◆ Your instructions ◆
Everything from the line with "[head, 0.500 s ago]" to the end of the data is to be retyped exactly, and nothing else.

--- --- ---

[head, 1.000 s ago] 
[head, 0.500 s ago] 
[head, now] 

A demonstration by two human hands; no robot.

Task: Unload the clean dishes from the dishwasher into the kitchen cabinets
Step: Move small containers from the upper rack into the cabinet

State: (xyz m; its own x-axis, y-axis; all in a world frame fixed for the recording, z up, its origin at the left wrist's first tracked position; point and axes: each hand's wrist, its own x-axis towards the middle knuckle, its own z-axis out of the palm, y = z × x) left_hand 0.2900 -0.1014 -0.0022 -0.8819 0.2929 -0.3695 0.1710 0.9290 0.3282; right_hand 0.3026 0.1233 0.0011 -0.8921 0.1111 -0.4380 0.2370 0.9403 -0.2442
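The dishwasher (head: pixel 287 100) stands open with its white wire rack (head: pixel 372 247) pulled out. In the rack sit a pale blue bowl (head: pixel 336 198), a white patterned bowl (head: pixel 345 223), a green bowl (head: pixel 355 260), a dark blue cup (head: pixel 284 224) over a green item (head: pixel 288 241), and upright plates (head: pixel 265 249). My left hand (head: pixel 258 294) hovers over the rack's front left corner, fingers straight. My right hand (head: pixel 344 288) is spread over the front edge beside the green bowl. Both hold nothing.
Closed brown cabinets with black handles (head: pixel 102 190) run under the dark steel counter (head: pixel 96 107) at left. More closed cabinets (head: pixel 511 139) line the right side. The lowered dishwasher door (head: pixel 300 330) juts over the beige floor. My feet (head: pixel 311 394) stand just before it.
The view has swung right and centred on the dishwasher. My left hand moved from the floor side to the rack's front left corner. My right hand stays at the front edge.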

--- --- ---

◆ Written solution ◆
[head, 0.500 s ago] 
[head, now] 

A demonstration by two human hands; no robot.

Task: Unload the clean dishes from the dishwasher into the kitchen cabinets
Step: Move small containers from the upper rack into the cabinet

State: (xyz m; its own x-axis, y-axis; all in a world frame fixed for the recording, z up, its origin at the left wrist's first tracked position; point and axes: each hand's wrist, its own x-axis towards the middle knuckle, its own z-axis out of the palm, y = z × x) left_hand 0.2900 -0.1014 -0.0022 -0.8819 0.2929 -0.3695 0.1710 0.9290 0.3282; right_hand 0.3026 0.1233 0.0011 -0.8921 0.1111 -0.4380 0.2370 0.9403 -0.2442
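The dishwasher (head: pixel 287 100) stands open with its white wire rack (head: pixel 372 247) pulled out. In the rack sit a pale blue bowl (head: pixel 336 198), a white patterned bowl (head: pixel 345 223), a green bowl (head: pixel 355 260), a dark blue cup (head: pixel 284 224) over a green item (head: pixel 288 241), and upright plates (head: pixel 265 249). My left hand (head: pixel 258 294) hovers over the rack's front left corner, fingers straight. My right hand (head: pixel 344 288) is spread over the front edge beside the green bowl. Both hold nothing.
Closed brown cabinets with black handles (head: pixel 102 190) run under the dark steel counter (head: pixel 96 107) at left. More closed cabinets (head: pixel 511 139) line the right side. The lowered dishwasher door (head: pixel 300 330) juts over the beige floor. My feet (head: pixel 311 394) stand just before it.
The view has swung right and centred on the dishwasher. My left hand moved from the floor side to the rack's front left corner. My right hand stays at the front edge.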

The exercise is done, with nothing left to add.